Conda
Conda
is a popular package management system. Here are some tips and tricks for using that system on the Nevis particle-physics systems.
Before you go to conda
One thing I've noticed is that users are using conda to install packages that are already available in the Nevis
environment modules. Before you use conda to have access to packages like
numpy
or
matplotlib
, consider an alternative: use this command to load the Python version and libraries that I've installed on our
applications server:
module load python
This will load the latest version of Python (3.10 as of May-2022) from the
Linux cluster software libraries (use
module avail python
to see all the available versions). You can see which packages I've installed as part of our Python distribution with:
pip freeze
Take a look. You might be surprised by what I've included. As of May-2022, the list includes:
wheel jupyter jupyterlab iminuit numpy scipy matplotlib pandas sympy terminado urllib3 tables rootpy rootkernel uproot scikit-learn tensorflow keras torch torchvision scikit-hep h5py astropy gammapy fitsio healpy astropy-healpix cython numba numba_stats
All the packages you see on that list are also available via our
notebook server.
If you want a package that's not on the list, you can install it in your home directory with:
pip install --user --upgrade <package-name>
If a package is of sufficient interest that other users may want it, let
WilliamSeligman know. He'll install it on the both the library server and the notebook server.
This approach has some advantages:
- It saves disk space. If every user starts installing entire software suites in their home directories, there's less space available for other work.
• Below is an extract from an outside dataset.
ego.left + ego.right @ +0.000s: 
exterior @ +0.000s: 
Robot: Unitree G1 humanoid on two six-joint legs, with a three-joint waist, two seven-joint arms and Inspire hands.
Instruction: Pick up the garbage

- The library server directory
/usr/nevis
is available to every system in the Linux cluster, including the batch nodes. It might simplify the task of making necessary software packages available for your condor jobs.
Conda and
module load
can be mixed, but it's tricky. If you try to use both at once, carefully consider what each will do to your
$PATH
and
$LD_LIBRARY_PATH
environment variables.
Setting up conda
If you need a particular version of a package, or the software you need is not a Python-based package, then it makes sense to use conda.
You don't have to install conda (or miniconda or anaconda). Conda version 4.6.14 is already installed on every system in the Nevis particle-physics Linux cluster.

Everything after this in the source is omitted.